De acordo com a PRF, a rodovia foi fechada nos dois sentidos ainda pela manhã, provocando longas filas de veículos e atrasos no deslocamento de passageiros e cargas. O bloqueio só foi encerrado quando os manifestantes aceitaram liberar a pista, após negociações que contaram com a presença de representantes de órgãos estaduais e federais.
O principal ponto de reivindicação do grupo diz respeito ao volume de água liberado do reservatório. Os moradores alegam que o açude vem registrando redução significativa no nível porque a quantidade que chega das obras de transposição do Rio São Francisco não é suficiente para compensar a água direcionada a outras localidades. “A população está sofrendo. Sem água nas torneiras, dependemos de carros-pipa. É humilhante”, relatou o agricultor Francisco Matias de Oliveira, que participou do protesto.
Procurada, a Agência Executiva de Gestão das Águas do Estado da Paraíba (Aesa) informou que o Engenheiro Ávidos é um reservatório federal. Dessa forma, toda a gestão, incluindo cálculos de liberação e distribuição, cabe à Agência Nacional de Águas e Saneamento Básico (ANA).
Em nota, a ANA afirmou que mantém, desde sua criação, ações para enfrentar a escassez hídrica no Semiárido e que a transferência de água entre os açudes Engenheiro Ávidos e São Gonçalo durante o período chuvoso está prevista na regulamentação vigente. O órgão acrescentou que o Termo de Alocação de Água para o ciclo 2025-2026 estabelece um repasse anual de 50 hectômetros cúbicos (hm³) e que mudanças nesse volume ou na vazão podem ser solicitadas pelo Comitê de Alocação e Acompanhamento de Água (CAAA) depois do período de estiagem.

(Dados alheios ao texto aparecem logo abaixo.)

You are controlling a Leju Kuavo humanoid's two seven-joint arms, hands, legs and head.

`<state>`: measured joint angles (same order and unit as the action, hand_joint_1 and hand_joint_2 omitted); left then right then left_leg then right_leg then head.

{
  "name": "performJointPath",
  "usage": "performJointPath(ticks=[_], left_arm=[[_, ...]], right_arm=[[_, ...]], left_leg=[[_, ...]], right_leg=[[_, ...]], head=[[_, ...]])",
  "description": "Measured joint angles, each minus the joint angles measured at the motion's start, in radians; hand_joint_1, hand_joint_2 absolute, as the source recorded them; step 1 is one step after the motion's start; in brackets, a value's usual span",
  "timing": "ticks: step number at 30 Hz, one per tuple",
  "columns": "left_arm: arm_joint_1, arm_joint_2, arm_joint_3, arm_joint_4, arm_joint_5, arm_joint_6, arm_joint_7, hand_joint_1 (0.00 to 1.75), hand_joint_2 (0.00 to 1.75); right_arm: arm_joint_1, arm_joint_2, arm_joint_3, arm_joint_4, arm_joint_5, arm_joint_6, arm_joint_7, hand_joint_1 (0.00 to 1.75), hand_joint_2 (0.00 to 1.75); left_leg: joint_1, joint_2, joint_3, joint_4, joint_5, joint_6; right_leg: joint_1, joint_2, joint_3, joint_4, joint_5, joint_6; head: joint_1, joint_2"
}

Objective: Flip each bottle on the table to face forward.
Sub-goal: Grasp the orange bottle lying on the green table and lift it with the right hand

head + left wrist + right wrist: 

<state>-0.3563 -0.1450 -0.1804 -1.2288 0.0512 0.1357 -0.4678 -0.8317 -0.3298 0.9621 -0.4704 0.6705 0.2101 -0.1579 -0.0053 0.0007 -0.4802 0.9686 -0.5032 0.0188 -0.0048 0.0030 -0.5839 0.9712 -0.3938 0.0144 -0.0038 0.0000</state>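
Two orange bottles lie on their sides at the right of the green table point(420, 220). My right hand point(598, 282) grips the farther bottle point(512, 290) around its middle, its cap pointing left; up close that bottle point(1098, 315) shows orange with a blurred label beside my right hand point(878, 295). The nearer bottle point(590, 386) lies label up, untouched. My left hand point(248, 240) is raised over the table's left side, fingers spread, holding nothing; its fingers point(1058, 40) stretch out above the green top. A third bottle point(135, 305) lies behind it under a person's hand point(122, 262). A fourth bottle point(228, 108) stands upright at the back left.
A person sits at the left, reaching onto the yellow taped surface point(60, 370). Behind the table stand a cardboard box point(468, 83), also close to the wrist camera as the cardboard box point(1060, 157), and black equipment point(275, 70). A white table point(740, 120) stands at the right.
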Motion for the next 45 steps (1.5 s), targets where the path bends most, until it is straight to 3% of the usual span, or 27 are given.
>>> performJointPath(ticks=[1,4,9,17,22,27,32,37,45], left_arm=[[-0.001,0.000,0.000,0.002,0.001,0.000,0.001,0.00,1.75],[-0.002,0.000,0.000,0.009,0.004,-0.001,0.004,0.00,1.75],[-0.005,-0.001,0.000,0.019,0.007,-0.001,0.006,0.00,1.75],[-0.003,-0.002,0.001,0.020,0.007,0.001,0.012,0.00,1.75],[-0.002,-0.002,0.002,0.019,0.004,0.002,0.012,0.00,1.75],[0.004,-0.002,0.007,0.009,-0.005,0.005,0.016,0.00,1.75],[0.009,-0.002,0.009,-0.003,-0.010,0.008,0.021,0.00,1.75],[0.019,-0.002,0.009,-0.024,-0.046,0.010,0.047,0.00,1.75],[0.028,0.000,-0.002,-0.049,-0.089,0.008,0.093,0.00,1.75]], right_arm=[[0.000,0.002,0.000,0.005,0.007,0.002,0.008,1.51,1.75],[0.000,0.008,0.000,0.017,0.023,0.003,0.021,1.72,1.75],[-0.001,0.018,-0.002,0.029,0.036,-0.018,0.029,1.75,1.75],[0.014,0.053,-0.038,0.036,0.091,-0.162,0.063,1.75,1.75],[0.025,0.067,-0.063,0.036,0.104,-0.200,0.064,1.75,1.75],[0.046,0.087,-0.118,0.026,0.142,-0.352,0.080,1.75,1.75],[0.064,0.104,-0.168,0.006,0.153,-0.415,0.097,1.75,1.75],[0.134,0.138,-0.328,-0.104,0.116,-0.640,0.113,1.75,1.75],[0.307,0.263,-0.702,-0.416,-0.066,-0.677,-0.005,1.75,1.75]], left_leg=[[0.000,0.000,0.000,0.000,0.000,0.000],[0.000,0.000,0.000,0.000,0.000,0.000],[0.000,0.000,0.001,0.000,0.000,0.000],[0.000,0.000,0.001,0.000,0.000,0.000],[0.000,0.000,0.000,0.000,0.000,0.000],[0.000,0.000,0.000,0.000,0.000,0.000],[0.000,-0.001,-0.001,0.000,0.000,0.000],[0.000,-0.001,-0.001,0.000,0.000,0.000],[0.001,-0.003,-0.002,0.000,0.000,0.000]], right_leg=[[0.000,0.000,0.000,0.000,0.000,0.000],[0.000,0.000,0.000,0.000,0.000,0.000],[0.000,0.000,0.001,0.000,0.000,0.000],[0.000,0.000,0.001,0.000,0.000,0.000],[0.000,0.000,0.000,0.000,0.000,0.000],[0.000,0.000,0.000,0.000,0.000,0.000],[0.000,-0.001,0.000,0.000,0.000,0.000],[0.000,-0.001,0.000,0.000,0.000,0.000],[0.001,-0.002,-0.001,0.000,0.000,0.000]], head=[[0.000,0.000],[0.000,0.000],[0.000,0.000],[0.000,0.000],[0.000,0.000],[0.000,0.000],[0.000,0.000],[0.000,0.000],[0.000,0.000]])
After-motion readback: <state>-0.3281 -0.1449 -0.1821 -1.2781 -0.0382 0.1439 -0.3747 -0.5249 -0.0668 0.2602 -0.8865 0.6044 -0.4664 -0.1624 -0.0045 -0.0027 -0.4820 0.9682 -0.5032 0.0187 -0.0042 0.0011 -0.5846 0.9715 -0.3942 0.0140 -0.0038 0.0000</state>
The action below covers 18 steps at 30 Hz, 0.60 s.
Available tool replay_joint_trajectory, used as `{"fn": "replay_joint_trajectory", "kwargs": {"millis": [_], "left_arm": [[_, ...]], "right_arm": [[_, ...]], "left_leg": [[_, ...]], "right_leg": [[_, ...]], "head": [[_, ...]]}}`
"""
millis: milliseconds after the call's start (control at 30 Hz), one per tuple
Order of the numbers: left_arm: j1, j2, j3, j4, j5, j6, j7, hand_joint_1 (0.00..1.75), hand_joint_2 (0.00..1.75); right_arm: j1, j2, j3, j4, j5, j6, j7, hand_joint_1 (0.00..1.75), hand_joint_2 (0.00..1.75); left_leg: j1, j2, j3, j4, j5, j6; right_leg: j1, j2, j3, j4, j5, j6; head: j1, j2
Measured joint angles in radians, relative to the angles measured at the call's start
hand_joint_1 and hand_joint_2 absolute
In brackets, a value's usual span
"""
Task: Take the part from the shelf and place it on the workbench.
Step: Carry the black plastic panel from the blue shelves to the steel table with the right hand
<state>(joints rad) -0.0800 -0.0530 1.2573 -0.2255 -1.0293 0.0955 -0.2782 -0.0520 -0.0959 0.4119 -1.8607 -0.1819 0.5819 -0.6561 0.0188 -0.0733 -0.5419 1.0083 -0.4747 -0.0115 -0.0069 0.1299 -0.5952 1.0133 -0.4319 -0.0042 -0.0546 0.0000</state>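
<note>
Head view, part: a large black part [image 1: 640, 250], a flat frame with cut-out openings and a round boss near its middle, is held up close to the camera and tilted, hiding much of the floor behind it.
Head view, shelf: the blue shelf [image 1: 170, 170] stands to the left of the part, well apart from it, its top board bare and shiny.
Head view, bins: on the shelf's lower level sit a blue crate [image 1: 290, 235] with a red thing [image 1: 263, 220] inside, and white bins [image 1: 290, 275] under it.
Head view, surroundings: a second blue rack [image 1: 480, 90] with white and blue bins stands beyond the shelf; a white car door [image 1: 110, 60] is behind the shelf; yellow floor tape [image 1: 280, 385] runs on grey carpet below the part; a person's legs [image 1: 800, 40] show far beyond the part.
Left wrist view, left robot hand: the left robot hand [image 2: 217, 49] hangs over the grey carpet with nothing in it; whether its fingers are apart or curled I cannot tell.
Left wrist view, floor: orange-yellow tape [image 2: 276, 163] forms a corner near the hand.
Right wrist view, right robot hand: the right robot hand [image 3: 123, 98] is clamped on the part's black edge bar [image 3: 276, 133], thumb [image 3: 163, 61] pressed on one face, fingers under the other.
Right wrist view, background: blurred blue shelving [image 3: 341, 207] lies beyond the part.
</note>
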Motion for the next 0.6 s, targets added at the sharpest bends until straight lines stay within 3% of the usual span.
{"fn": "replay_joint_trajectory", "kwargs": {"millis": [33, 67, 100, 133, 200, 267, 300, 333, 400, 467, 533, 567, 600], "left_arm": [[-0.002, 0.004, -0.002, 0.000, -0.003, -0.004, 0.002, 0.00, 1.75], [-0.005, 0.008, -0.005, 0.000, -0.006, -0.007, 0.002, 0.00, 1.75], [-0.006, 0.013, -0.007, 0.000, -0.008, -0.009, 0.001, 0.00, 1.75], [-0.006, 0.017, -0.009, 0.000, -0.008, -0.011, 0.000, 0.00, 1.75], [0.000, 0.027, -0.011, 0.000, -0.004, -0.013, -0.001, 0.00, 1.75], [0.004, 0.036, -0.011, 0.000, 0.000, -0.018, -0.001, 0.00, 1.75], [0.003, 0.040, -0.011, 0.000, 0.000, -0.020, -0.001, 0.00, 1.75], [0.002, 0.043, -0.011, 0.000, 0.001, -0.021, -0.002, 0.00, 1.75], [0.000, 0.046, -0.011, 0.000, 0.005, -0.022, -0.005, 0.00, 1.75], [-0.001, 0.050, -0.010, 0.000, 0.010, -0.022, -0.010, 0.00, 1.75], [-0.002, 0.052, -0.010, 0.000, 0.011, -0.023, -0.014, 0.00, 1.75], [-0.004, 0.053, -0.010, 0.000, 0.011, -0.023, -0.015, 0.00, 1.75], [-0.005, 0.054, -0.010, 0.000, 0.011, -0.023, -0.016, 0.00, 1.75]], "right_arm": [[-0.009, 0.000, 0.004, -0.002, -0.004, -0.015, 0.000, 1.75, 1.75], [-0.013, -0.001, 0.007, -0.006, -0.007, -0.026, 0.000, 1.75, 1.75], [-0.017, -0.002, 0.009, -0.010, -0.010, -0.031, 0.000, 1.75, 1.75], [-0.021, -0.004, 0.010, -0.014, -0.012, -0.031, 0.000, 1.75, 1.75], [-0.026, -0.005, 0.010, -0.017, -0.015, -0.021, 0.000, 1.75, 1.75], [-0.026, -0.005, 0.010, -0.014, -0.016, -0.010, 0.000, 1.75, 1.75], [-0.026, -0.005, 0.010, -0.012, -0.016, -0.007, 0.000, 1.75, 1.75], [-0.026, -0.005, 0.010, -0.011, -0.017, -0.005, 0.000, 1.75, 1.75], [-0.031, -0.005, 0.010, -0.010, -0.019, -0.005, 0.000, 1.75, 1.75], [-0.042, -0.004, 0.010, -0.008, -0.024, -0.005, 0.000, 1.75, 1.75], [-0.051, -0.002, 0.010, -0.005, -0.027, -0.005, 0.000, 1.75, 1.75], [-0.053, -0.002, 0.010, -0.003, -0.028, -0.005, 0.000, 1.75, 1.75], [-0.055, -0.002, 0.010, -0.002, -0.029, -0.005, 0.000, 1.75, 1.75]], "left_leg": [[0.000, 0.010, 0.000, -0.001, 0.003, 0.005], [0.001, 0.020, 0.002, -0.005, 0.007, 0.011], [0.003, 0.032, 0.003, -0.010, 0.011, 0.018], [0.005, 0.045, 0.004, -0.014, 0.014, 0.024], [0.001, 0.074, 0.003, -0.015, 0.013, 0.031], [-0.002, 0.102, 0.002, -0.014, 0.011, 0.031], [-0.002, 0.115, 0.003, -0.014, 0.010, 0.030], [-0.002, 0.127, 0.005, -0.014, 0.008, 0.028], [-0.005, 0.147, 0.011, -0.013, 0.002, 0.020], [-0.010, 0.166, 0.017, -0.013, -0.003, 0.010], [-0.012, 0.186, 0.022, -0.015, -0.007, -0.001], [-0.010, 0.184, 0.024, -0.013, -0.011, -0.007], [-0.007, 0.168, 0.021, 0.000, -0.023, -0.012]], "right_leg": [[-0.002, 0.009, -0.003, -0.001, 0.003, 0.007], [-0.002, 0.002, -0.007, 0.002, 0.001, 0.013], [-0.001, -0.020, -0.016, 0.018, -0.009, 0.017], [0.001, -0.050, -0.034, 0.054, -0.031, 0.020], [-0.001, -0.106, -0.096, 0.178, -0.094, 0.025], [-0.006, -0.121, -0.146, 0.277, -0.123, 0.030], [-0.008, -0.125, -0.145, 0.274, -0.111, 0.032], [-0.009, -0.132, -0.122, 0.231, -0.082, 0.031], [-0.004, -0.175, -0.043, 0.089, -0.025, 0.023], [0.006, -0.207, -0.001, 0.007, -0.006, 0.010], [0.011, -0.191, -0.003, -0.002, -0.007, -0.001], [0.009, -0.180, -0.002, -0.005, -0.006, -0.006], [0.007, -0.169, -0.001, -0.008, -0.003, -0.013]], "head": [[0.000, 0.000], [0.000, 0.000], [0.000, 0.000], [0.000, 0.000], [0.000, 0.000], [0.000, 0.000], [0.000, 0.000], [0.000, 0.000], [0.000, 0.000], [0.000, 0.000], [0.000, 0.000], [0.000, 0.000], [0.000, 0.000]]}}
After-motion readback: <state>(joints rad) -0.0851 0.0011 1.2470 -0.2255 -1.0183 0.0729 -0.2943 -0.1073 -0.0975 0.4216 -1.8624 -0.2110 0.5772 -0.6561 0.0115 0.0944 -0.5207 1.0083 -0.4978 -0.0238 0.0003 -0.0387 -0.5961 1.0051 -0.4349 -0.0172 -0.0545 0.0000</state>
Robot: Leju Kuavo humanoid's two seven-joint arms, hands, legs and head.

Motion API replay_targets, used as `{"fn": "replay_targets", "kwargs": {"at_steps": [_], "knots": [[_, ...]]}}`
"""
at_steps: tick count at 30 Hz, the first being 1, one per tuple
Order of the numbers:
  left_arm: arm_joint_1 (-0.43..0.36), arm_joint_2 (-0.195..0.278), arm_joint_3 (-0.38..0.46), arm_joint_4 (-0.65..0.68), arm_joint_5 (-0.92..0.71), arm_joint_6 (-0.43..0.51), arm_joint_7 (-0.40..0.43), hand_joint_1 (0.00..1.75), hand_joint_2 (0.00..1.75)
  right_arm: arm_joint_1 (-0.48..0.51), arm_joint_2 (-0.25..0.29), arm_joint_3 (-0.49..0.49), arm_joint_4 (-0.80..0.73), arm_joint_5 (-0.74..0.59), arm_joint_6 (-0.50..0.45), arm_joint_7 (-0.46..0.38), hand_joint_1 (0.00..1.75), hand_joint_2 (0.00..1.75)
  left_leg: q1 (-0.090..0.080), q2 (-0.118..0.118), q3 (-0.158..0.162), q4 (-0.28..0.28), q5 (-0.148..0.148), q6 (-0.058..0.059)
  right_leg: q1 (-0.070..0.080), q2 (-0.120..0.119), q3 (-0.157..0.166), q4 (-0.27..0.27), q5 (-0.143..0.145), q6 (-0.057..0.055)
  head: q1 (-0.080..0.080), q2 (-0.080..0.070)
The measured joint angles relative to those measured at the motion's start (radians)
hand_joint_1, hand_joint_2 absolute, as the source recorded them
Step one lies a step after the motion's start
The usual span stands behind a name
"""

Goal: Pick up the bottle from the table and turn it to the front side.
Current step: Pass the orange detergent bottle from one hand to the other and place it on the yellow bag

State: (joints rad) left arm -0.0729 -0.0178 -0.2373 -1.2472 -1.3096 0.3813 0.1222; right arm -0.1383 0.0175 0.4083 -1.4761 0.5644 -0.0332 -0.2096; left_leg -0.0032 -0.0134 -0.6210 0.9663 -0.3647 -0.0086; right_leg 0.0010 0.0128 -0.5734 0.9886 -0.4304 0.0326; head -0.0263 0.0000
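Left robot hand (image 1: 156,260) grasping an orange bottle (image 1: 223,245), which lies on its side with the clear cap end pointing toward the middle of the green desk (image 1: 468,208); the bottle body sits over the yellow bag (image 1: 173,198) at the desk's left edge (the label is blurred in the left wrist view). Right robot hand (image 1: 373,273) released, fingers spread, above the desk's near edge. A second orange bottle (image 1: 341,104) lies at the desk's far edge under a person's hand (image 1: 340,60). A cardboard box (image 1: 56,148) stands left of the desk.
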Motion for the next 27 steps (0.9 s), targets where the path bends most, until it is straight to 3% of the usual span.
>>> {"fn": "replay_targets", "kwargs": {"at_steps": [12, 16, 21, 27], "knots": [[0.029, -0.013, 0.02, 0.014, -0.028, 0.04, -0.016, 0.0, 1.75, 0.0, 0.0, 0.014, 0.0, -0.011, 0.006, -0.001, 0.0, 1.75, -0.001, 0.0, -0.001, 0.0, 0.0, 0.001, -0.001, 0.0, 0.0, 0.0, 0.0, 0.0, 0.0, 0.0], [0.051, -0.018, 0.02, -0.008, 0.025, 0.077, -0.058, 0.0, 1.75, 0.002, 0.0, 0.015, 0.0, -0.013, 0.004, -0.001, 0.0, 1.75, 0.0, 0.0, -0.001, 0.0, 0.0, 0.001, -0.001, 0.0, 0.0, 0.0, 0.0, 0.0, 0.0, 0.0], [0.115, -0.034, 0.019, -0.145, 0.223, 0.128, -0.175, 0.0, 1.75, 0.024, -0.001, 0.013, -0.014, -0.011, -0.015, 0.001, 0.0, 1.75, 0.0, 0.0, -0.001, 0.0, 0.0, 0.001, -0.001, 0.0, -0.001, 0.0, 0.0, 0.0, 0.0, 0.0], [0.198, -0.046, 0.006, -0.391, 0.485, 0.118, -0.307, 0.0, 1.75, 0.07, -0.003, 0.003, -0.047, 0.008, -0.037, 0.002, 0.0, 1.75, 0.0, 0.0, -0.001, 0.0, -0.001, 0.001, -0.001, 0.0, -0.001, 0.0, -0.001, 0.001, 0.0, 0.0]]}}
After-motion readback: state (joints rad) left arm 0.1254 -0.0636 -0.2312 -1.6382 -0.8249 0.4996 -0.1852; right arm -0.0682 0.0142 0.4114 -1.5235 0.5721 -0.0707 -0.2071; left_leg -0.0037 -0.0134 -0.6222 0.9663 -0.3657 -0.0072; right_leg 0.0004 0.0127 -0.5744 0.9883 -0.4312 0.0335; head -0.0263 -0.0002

A ANA destacou ainda que, nesta quinta-feira (27), será promovida uma reunião com a participação de diversas instituições, entre elas a própria Aesa, para discutir alternativas que conciliem os interesses da população com a segurança hídrica da bacia. O encontro busca, segundo o órgão, “uma solução em harmonia com o processo democrático e participativo já consagrado há tantos anos”.
Para o presidente do Comitê da Bacia Hidrográfica do Rio Piancó-Piranhas-Açu, Ricardo Ramalho Lins, o cenário atual decorre da ausência de solicitação, por parte da Aesa, de novo aporte hídrico ao Ministério da Integração e do Desenvolvimento Regional. Segundo ele, a medida poderia ter minimizado o impacto da redução do nível do açude.
Com o término da manifestação e a liberação da rodovia, o fluxo de veículos foi normalizado, e a PRF segue monitorando a área para evitar novos bloqueios. Até o fechamento desta reportagem, não havia registro de feridos nem de danos ao patrimônio público ou privado.